## TRY IT
Would you return all of this data exactly, leaving nothing out?

BEGIN

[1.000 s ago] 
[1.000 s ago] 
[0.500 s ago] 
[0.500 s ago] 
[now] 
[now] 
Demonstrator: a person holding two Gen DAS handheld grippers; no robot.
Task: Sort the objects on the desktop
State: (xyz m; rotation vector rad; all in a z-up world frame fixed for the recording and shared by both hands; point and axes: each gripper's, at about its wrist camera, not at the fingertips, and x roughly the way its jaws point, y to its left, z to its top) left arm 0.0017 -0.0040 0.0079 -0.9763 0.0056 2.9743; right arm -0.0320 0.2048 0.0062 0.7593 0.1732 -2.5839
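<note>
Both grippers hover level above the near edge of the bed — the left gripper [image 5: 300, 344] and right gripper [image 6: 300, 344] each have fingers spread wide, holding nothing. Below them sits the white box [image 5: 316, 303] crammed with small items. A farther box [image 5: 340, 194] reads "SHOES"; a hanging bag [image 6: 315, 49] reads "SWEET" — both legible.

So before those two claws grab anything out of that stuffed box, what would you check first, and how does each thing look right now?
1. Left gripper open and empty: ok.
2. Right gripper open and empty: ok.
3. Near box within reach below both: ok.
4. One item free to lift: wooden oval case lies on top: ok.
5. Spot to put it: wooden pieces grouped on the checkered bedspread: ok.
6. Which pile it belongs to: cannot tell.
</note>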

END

## WRITTEN SOLUTION
[1.000 s ago] 
[1.000 s ago] 
[0.500 s ago] 
[0.500 s ago] 
[now] 
[now] 
Demonstrator: a person holding two Gen DAS handheld grippers; no robot.
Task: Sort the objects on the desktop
State: (xyz m; rotation vector rad; all in a z-up world frame fixed for the recording and shared by both hands; point and axes: each gripper's, at about its wrist camera, not at the fingertips, and x roughly the way its jaws point, y to its left, z to its top) left arm 0.0017 -0.0040 0.0079 -0.9763 0.0056 2.9743; right arm -0.0320 0.2048 0.0062 0.7593 0.1732 -2.5839
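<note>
Both grippers hover level above the near edge of the bed — the left gripper [image 5: 300, 344] and right gripper [image 6: 300, 344] each have fingers spread wide, holding nothing. Below them sits the white box [image 5: 316, 303] crammed with small items. A farther box [image 5: 340, 194] reads "SHOES"; a hanging bag [image 6: 315, 49] reads "SWEET" — both legible.

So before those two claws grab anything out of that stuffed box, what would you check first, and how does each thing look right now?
1. Left gripper open and empty: ok.
2. Right gripper open and empty: ok.
3. Near box within reach below both: ok.
4. One item free to lift: wooden oval case lies on top: ok.
5. Spot to put it: wooden pieces grouped on the checkered bedspread: ok.
6. Which pile it belongs to: cannot tell.
</note>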

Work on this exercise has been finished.